# Jalapeno Popper Fatty...



## Regimental Fabrication (Sep 6, 2020)

Didn't know what a fatty was before I made this a friend said "oh! It's a fatty" LOL.  Either way, here's my entry. 

I was thinking that I wanted to make a grilled meatloaf, and figured I'd include some of our surplus garden jalapenos.

2/3 lean ground beef, 1/3 ground lamb, seasoned with minced onions, powdered garlic, chipotle chili powder, salt and pepper to taste.  Applewood bacon.

20-30 minutes in foil, 20-30 minutes unwrapped...


----------



## Regimental Fabrication (Sep 6, 2020)

Apologies for the pics being out of order...


----------



## smokin peachey (Sep 6, 2020)

Looks good


----------



## JLeonard (Sep 6, 2020)

Oh man!

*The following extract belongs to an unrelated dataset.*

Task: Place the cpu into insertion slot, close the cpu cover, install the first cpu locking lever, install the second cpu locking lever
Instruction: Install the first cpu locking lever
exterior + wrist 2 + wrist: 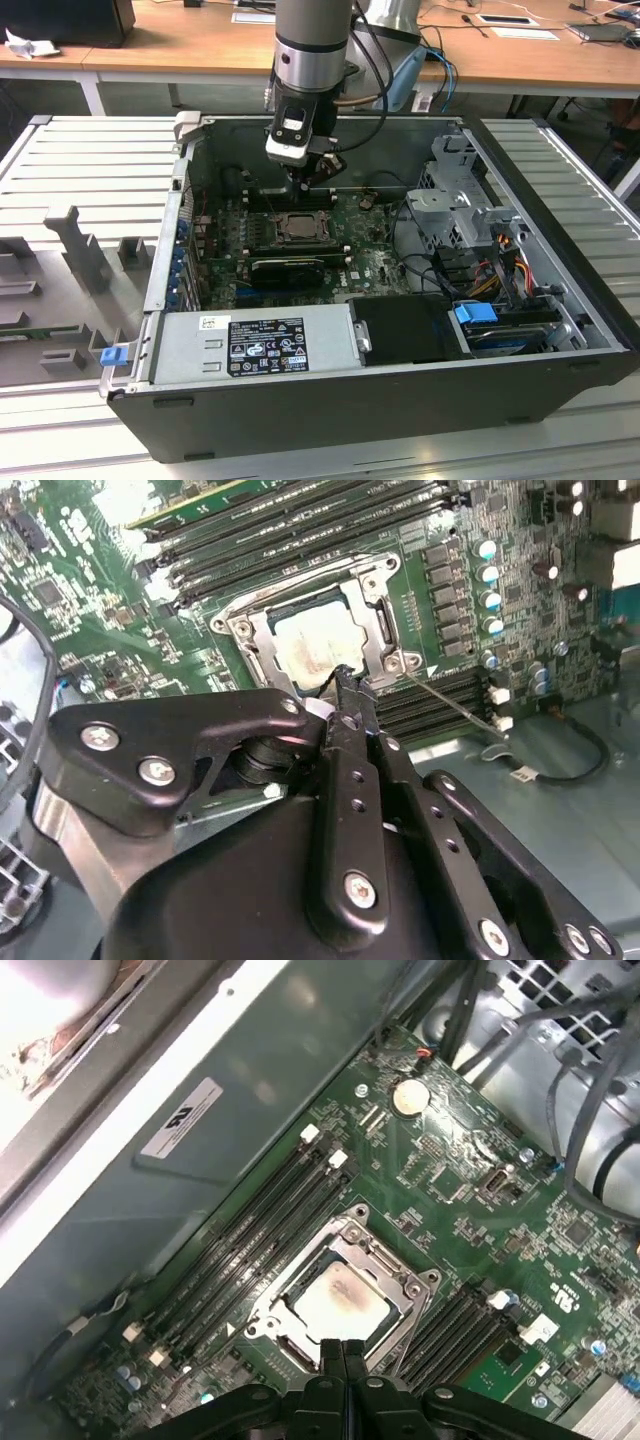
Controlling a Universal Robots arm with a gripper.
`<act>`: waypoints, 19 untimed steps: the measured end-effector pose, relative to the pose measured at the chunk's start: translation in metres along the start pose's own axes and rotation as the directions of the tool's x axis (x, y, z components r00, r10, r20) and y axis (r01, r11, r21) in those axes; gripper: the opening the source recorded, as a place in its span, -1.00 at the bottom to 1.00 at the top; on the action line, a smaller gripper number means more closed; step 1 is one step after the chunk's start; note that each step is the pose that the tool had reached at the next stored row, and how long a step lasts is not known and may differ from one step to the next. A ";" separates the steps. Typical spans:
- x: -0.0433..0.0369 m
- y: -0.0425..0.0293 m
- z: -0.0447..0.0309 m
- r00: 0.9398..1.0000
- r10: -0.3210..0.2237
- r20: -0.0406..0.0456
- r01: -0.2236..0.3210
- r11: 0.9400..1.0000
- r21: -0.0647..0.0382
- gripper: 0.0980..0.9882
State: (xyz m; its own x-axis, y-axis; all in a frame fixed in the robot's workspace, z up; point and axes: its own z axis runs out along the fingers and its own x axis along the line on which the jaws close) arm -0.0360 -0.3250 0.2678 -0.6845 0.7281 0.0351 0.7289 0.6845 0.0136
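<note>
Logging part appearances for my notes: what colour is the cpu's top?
Silvery-grey, with a darker smudge; the cpu shows best in the first wrist view.
</note>
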 end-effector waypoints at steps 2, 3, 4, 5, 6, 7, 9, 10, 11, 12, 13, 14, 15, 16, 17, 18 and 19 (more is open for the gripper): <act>0.0000 0.0000 0.0000 0.999 -0.045 -0.001 0.045 0.999 0.002 -0.98; 0.0000 0.0000 0.0000 0.997 -0.072 -0.001 0.072 0.997 0.002 -0.98; 0.0000 0.0000 0.0000 0.996 -0.091 -0.001 0.091 0.996 0.003 -0.98; 0.0000 0.0000 0.0000 0.994 -0.109 -0.002 0.109 0.994 0.004 -0.98; 0.0000 0.0000 0.0000 0.992 -0.127 -0.002 0.127 0.992 0.004 -0.98; 0.0000 0.0000 0.0000 0.988 -0.153 -0.002 0.153 0.988 0.005 -0.98; 0.0000 0.0000 0.0000 0.981 -0.196 -0.003 0.196 0.980 0.007 -0.98; 0.0000 0.0000 0.0000 0.975 -0.223 -0.004 0.223 0.975 0.007 -0.98; 0.0000 0.0000 0.0000 0.968 -0.249 -0.004 0.249 0.968 0.008 -0.98; 0.0000 0.0000 0.0000 0.961 -0.276 -0.005 0.276 0.961 0.009 -0.98; 0.0000 0.0000 0.0000 0.955 -0.298 -0.006 0.298 0.955 0.010 -0.98; 0.0000 0.0000 0.0000 0.949 -0.316 -0.006 0.316 0.949 0.010 -0.98; 0.0000 0.0000 0.0000 0.939 -0.345 -0.007 0.345 0.939 0.011 -0.98; 0.0000 0.0000 0.0001 0.925 -0.381 -0.008 0.381 0.924 0.012 -0.98; 0.0000 0.0000 0.0001 0.916 -0.401 -0.008 0.401 0.916 0.013 -0.98; 0.0000 0.0000 0.0001 0.910 -0.416 -0.009 0.416 0.909 0.013 -0.98; 0.0000 0.0000 0.0001 0.899 -0.439 -0.010 0.439 0.899 0.014 -0.98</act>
State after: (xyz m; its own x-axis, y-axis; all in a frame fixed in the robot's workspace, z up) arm -0.0360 -0.3250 0.2677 -0.9347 0.3538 0.0351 0.3544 0.9350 0.0136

That looks great!
Jim


----------



## Regimental Fabrication (Sep 6, 2020)

Thank you both.

Most of credit goes to bacon. You could wrap a human foot in bacon, and it would be awesome.


----------



## jcam222 (Sep 6, 2020)

Looks tasty. I had the same ideal this week.


----------



## gmc2003 (Sep 7, 2020)

Must be fatty season. I haven't seen so many fatty posts ever. looks real good to me.

Point for sure
Chris


----------